Adapting To New Realities

But Cisco’s size and endurance through so many market cycles and technological developments is also advantageous: It focuses on retaining long-standing enterprise customers and has systems specifically to address that challenge. 

Analysts expect the company to continue growing at a steady pace, anticipating earnings growth of 6% this year and 8% next year. 

Regarding its dividend, Cisco’s current yield is 3.14%, and it’s increased its payout in the past 12 years. The company has also returned capital to shareholders in the past three years with a share buyback program. Its current buyback yield is 4.03%. 

So where does this leave potential buyers ahead of Cisco’s second-quarter report?

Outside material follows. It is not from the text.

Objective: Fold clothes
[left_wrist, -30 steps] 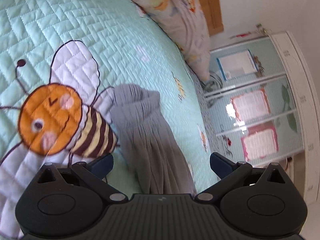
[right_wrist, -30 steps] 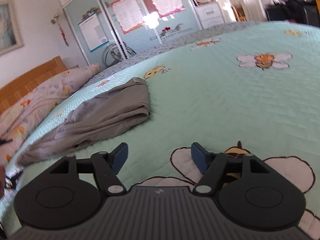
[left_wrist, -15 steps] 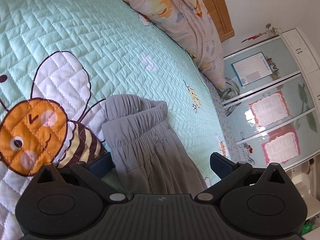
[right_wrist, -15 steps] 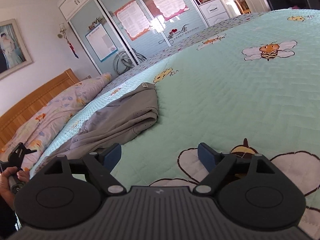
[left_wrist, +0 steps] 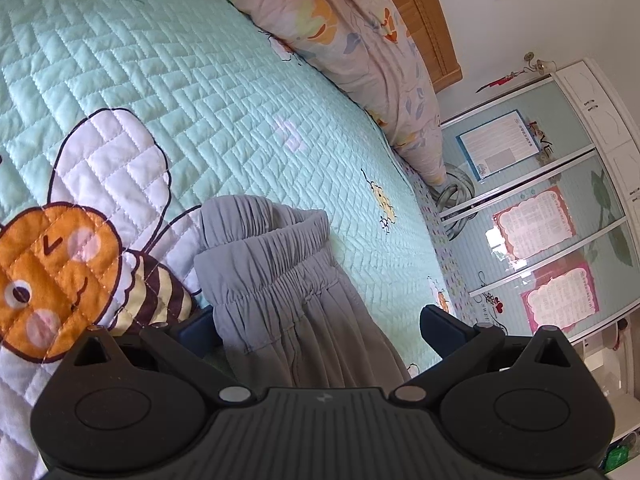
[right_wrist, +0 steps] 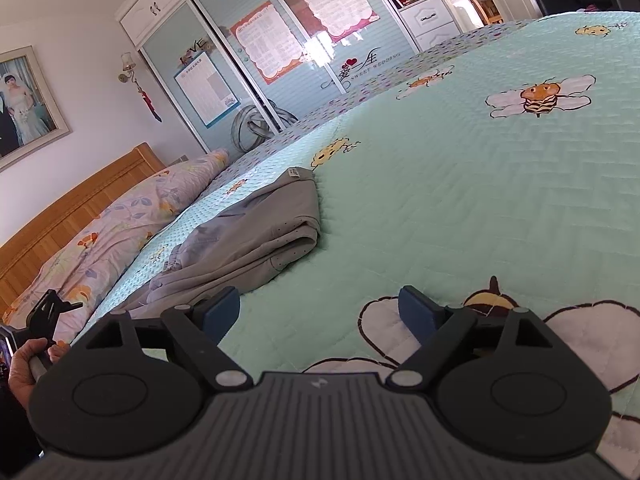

Numerous companies from various industries are reporting that supply-chain problems are easing. In particular, the company said last year that it expects the well-documented global chip shortage to have less impact in 2023.

Should You Buy Dividend Achiever Cisco Ahead Of Earnings?

Analysts currently have a “hold” rating on the stock, according to MarketBeat data. The consensus price target is $53.95, with a potential upside of 11.46%. 

Since mid-2019, investors haven’t missed out on many gains by waiting until after earnings to jump in. The earnings report has often been a catalyst for a downturn that precedes a fresh uptrend, meaning recent buyers would have either gotten shaken out or would have been content sitting through a correction in Cisco.